The proposed rule would prohibit recipients of federal money from discriminating against doctors, nurses and other health care workers who refuse to perform or to assist in the performance of abortions or sterilization procedures because of their “religious beliefs or moral convictions.”
It would also prevent hospitals, clinics, doctors’ offices and drugstores from requiring employees with religious or moral objections to “assist in the performance of any part of a health service program or research activity” financed by the Department of Health and Human Services.
EEOC officials object to the new rules, as did the state of Connecticut, claiming that they are both unnecessary and too complicated. The Civil Rights Act of 1964 already prohibits discrimination based on religion, and the new rules will further confuse employers as to the definition of undue hardship, the point at which employers can demand employees to follow procedures.

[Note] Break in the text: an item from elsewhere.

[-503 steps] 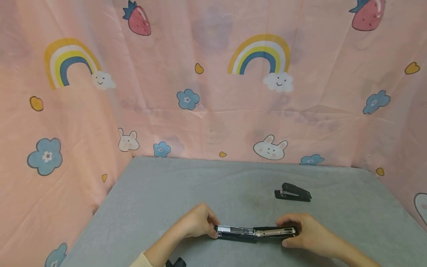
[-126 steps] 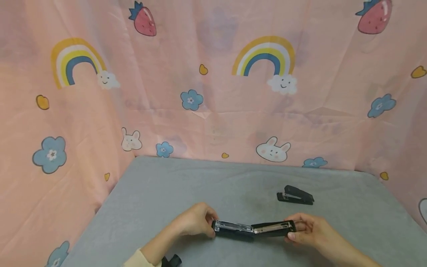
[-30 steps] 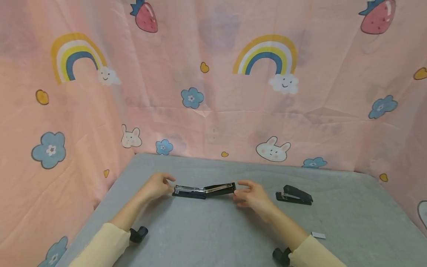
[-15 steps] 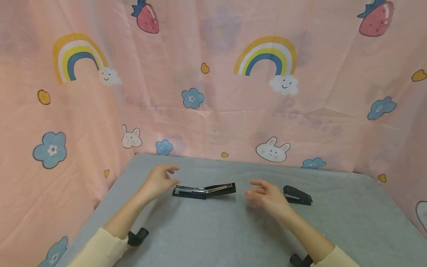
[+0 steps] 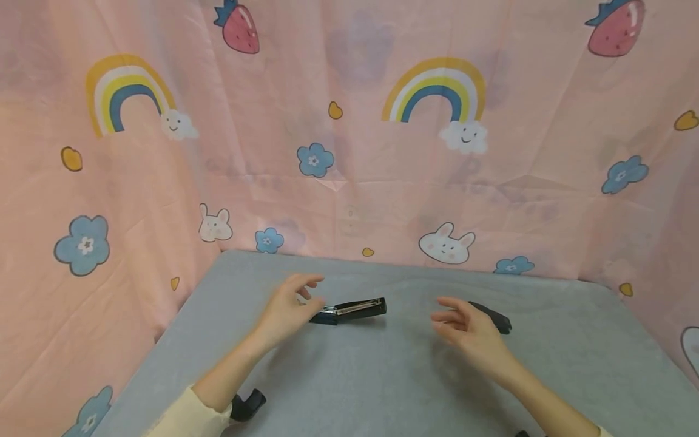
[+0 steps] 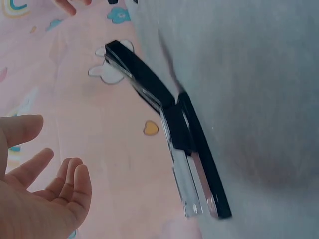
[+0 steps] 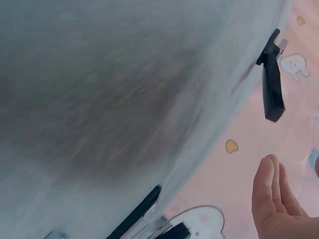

They also object to the sudden submission of these new rule changes, pointing out that the White House missed two of its self-imposed deadlines for new regulations.
To some extent, they may have a point. If a Muslim pharmacist refused to dispense birth control to unmarried women, for instance, I suspect he’d get a lot less sympathy than a Christian pharmacist would under similar circumstances. An owner of a pharmacy can choose not to stock those remedies, of course, but when a pharmacist works for someone else, they can’t make that choice — and if they’re the only pharmacist available to dispense medication, that would mean that pharmacy would lose customers.
However, this isn’t really about dispensing the Pill. It’s about forcing hospitals and clinics who offer OB/GYN services and accept Medicare and other federal funding to provide abortions. The Freedom of Choice Act completely federalizes the issue of abortion, making Congress the sole arbiter of restrictions — which FOCA explicitly repeals entirely. It also repeats the canard that abortion isn’t available in 87% of the country (despite which 22% of all pregnancies in the US end in abortion) and that FOCA intends to rectify that. How? The only option available would be a requirement that all OB/GYN clinics and hospitals provide abortions on request.
The Catholic Church runs almost a thousand health care facilities and treated over 90 million patients in 2007. They have already said that passage of FOCA would likely force them to close down most or all of these facilities in order to avoid being forced to provide abortions. The Bush rules attempt to prevent that from happening. The incoming Obama administration will be forced to repeal them before imposing FOCA, a not insurmountable obstacle but one which will make their intention to force OB/GYN providers to become abortionists plain.
Addendum: The Gerard Health Foundation has awarded its first-ever Life Prizes, giving $600,000 to six deserving recipients. Our friend Jill Stanek is one of the inaugural recipients.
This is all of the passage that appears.